Detroit fielded winners in 16 of 27 vehicle segments, including products like the new Ford Taurus SHO and the big Ford F-150 pickup. European makers claimed six segment winners, with Japan taking only five. The Koreans, despite gaining sales and showing big improvements in quality, were shut out entirely in the 2010 IVA.

There’s little doubt that Detroit’s improving quality has played a big part in increasing the domestic industry’s overall appeal. For the first time ever, the Big Three outscored their import rivals in another closely watched J.D. Power survey of owners, the Initial Quality Study. The 2010 IQS, released a month ago, is a more traditional Things-Gone-Wrong, or TGW, analysis, specifically looking at what the industry euphemistically calls “problems” with individual vehicles.

Problem gaps narrow
A couple decades ago, owners of domestic products typically reported double, triple, even four times more problems with their cars, trucks and crossovers compared to Asian buyers. The gap has been narrowing fast, in recent years, and for the 2010 models, the typical Detroit product averaged 108 problems per 100 vehicles — 108 PP100 in Power-speak — compared to 109 for the imports. Statistically insignificant? Perhaps, but a huge reversal of fortunes, and one more clear indicator of a larger trend.

Of course, the imports haven’t been helped, on the whole, by Toyota’s recent problems. The embattled Asian automaker dropped from sixth to 21st in the new IQS, and it didn’t fare any better in Power’s newest APEAL. It ranked 32nd in the study, ahead of only Jeep, one of the most troubled domestic brands.

Toyota has never been a strong player in Things-Gone-Right studies. As analyst Peterson says, it is a relatively “plain vanilla” brand, which has traditionally gained ground based on a solid reputation for quality, reliability and resale value. But as those slip, it is clearly having an impact.

“Toyota was the only major manufacturer (other than Chrysler) not up by double digits” during the first three months of 2010, noted Jeffrey Anderson, Director of Consulting & Analytics for Experian Automotive, which analyzed the first quarter’s U.S. new vehicle registration numbers.

Anderson cautioned that Toyota is still “conquesting” former Big Three customers, but other industry analysts believe that things may be starting to go the other way.

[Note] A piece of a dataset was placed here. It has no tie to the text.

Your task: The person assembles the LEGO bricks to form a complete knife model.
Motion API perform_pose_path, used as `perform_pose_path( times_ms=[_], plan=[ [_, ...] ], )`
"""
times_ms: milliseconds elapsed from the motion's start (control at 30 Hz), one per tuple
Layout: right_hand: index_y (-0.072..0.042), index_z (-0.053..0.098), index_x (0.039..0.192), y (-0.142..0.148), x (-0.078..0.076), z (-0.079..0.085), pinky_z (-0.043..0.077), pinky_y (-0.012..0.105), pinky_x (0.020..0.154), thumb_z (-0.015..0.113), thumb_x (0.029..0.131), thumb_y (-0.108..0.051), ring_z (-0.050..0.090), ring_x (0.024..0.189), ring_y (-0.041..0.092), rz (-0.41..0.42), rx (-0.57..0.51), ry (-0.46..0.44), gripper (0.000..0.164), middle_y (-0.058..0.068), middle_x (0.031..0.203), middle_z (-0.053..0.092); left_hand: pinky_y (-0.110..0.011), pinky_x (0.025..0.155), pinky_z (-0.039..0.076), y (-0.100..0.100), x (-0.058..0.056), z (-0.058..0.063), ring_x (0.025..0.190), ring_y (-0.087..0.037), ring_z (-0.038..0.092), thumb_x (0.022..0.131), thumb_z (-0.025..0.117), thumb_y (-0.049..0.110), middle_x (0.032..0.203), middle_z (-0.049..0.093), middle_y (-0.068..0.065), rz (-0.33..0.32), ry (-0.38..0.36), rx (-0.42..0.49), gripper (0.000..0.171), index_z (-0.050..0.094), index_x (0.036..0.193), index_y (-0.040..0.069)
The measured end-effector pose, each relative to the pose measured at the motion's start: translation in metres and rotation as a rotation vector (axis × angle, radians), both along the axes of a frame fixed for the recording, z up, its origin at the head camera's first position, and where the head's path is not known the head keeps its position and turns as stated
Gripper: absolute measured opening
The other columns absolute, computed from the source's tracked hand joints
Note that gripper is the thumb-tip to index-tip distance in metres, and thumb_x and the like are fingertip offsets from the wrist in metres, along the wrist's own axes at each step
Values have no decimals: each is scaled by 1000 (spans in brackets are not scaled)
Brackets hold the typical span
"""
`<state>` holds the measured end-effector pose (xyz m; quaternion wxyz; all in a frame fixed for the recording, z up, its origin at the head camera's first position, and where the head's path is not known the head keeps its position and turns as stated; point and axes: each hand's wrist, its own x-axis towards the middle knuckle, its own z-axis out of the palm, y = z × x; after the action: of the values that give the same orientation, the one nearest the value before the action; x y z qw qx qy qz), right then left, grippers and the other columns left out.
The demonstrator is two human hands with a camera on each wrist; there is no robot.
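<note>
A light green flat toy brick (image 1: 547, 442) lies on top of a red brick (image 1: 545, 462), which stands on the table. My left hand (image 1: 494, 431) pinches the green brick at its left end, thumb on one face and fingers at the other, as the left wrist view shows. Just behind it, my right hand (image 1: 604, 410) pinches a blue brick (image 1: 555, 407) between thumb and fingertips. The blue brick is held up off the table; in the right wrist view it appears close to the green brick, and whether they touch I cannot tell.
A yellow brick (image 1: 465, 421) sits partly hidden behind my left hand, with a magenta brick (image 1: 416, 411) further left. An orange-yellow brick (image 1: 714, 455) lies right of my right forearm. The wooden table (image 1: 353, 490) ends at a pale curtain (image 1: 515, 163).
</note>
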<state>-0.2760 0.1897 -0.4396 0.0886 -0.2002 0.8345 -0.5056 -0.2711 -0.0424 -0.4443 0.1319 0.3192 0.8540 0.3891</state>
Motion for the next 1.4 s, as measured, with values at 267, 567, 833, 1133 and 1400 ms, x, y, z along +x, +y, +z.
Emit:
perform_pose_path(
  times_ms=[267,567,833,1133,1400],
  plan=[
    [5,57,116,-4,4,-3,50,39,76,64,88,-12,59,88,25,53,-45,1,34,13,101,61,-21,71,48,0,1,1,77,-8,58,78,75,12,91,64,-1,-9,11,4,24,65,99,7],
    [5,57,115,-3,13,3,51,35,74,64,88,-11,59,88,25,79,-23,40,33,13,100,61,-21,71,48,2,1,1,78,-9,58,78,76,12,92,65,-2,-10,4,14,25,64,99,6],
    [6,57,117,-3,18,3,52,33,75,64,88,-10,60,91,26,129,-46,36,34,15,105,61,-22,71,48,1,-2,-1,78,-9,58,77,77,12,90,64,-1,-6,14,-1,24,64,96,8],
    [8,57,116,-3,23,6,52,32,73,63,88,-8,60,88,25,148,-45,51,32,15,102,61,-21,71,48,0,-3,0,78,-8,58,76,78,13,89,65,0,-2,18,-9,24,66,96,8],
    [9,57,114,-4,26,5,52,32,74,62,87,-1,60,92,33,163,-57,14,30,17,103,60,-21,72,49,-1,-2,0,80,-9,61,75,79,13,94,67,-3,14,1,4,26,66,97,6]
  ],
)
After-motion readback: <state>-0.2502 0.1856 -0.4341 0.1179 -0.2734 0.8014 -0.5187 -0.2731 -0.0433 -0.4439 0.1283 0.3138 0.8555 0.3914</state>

More significantly, Toyota is not the only maker losing steam as Detroit makers, Ford and GM in particular, increase their overall appeal.

“Our competitive set is expanding,” boasts Ford’s global marketing chief, Jim Farley, adding that the maker’s dealers are seeing “increased cross-shopping,” not only with Toyota but with other import brands.

Another factor is likely to influence the trend: resale values. Traditionally, Detroit makers tended to lag their rivals, especially in key segments like midsize sedans. The difference could add up to thousands of dollars at the end of a three-year cycle. That was a strong factor for many buyers who based their decisions on hard numbers and less on emotional factors.

But now, with Detroit gaining on all fronts, domestic brands are starting to win both hearts, minds – and pocketbooks.